## [EXERCISE REQUIREMENTS]
For the material below, return exactly the lines starting at the line containing "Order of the" and ending at the line containing "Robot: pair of", both ends included, and no others.
-*-*-
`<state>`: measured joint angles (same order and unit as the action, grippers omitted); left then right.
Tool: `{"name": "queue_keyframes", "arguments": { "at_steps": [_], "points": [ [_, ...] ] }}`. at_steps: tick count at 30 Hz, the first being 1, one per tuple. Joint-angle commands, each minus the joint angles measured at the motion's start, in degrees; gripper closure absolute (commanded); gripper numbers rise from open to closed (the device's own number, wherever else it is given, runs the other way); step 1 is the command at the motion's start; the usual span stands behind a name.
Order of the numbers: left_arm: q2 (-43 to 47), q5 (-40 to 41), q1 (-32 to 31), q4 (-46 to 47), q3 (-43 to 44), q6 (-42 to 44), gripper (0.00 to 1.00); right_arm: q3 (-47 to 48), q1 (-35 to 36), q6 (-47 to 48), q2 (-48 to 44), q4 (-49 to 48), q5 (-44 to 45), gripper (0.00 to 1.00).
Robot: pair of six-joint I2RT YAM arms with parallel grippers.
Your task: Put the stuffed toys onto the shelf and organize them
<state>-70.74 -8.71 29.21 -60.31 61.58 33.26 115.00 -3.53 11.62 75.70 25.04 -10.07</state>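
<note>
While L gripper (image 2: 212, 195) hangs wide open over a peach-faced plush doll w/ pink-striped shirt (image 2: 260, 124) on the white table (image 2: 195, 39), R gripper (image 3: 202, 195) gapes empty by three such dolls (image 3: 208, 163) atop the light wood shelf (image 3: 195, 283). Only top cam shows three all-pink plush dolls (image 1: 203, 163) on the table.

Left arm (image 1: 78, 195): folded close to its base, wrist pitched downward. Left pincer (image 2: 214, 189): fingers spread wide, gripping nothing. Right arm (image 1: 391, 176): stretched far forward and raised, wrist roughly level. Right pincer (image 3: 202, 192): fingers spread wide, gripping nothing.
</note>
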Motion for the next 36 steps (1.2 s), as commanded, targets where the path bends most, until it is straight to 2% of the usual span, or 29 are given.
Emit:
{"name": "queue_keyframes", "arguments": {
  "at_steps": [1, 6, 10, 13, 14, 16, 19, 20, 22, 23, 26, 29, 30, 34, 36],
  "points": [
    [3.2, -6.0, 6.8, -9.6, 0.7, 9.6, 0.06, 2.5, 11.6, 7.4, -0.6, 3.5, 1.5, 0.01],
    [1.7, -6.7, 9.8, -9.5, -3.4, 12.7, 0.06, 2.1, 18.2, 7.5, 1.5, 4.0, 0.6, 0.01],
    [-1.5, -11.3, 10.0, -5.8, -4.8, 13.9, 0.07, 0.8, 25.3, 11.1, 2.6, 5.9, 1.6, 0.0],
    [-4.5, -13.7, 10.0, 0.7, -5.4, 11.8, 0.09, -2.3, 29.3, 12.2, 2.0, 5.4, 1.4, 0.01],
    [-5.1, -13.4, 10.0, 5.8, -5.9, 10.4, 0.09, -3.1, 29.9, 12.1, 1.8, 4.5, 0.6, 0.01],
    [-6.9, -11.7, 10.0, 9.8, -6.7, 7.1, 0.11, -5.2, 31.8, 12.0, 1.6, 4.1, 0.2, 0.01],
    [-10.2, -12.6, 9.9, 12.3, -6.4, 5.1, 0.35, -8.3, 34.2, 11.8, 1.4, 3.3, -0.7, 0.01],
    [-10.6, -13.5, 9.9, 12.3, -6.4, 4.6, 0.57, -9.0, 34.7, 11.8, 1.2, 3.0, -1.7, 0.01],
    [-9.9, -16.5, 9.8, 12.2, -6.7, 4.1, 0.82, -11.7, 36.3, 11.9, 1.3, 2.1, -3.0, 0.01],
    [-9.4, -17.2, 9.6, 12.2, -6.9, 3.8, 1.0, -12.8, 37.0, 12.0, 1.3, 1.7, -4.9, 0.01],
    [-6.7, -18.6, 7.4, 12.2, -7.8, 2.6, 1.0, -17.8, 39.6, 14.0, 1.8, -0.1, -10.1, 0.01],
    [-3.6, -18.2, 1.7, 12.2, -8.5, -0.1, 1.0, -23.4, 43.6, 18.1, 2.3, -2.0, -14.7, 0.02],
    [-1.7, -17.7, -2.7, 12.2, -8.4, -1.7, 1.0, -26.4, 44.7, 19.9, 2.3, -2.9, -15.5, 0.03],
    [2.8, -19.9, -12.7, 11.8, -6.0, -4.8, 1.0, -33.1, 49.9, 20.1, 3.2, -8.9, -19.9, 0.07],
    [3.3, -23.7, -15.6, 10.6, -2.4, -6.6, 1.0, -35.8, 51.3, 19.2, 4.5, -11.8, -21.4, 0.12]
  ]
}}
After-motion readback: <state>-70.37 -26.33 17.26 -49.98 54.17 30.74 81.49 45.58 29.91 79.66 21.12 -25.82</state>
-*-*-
## [YOUR RESPONSE]
Order of the numbers: left_arm: q2 (-43 to 47), q5 (-40 to 41), q1 (-32 to 31), q4 (-46 to 47), q3 (-43 to 44), q6 (-42 to 44), gripper (0.00 to 1.00); right_arm: q3 (-47 to 48), q1 (-35 to 36), q6 (-47 to 48), q2 (-48 to 44), q4 (-49 to 48), q5 (-44 to 45), gripper (0.00 to 1.00).
Robot: pair of six-joint I2RT YAM arms with parallel grippers.

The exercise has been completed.